As a matter of fact, this latest discovery made by Keppler was considered by himself the most important one of the previous made by this man of science. To add another issue supporting my arguments, Newton was the first to apply 'Perturbation Theory' to describe the moon's orbit around the Earth. If you also search in wikipedia what the basics of this theory is all about you'll find that a mathematical analysis in this case had to rely on the addition of a "minimal exponential" (+1) to achieve the correct solution. (I suggest you get some idea of what Perturbation means before continuing with what I'm about to write.)

Copying from above:

Do (262 Hz) Re (294 Hz) Mi (330 Hz) Fa (349 Hz) Sol (392 Hz) La (440 Hz) Si (494 Hz)

I want you to take a look at what maybe the answer to Keppler's arguments...

If we substracted the value of two consecutive frequencies in this scale, this is what we find:

From Re to Do = 32 Hz, From Mi to Re = 36 so the difference of the two substractions is 4.

Let's leave the half note Mi-Fa for a letest analysis and continue with the whole notes:

From Sol to Fa = 43, from La to Sol = 48, and finally from Si to La = 54. This gives us 5 [4 + 1] from Sol to La and 6 [4 + 2] or [5 + 1] from Si to La.

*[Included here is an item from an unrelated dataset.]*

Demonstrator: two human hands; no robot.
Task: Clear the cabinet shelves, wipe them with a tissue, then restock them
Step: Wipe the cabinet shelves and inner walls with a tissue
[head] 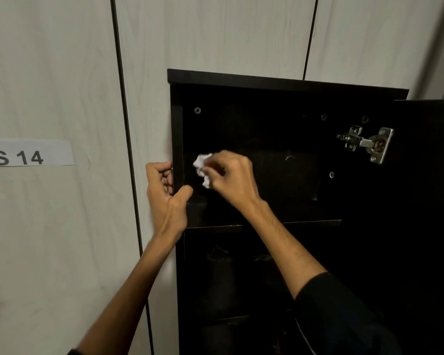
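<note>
The person's two forearms rise from the bottom edge, the right one in a dark sleeve (344, 311) pushed back above the wrist, the left one bare.

Behind them the pale wood-grain wall panels (57, 73) fill the left and top of the view, split by thin dark vertical seams. Against them stands the black cabinet (287, 84), its door (428, 201) swung open at the right. The top compartment is dark and looks bare inside, with a few screw heads on its back wall. Below it runs the front edge of a shelf (310, 222), and under that a lower compartment holds dim shapes too dark to make out.

The left hand (164, 190) grips the cabinet's left side panel at the level of the top compartment, fingers curled round the outer edge and the thumb on the inner face. The right hand (231, 175) reaches into the top compartment near its left wall, fingers clenched on a crumpled white tissue (202, 168), which juts out to the left of the fingertips. Whether the tissue touches the cabinet's surface cannot be told.

A white paper label (28, 152) printed with "S 14" is stuck on the wall panel at the left. A metal hinge (367, 144) joins the door to the cabinet's right wall.
</note>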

I'm not an expert in math or astronomy but it looks to me that there is an onvious PERTURBATION that resumes its continuity after passing the half-notes or half-tones -namely Mi-Fa and Si-Do-.

I want to remind you that those frequencies above were taken from the Wikipedia Page and not invented by me and that those frequencies were assigned by convention in other words.... "man-made" not "nature-made".

Even though we strated with Do (the first note of the scale) by the assignment of a non-related-to-nature frequency, as you have had the opportunity to see and doublecheck, we ended up with a perfect example of a positive perturbation.

But what is that shrinking in the "fabric of music" observed by the presence of two half-notes?

Are those two anomalies just an important detail to take into account when playing an instrument or compossing music or perhaps much more than just that?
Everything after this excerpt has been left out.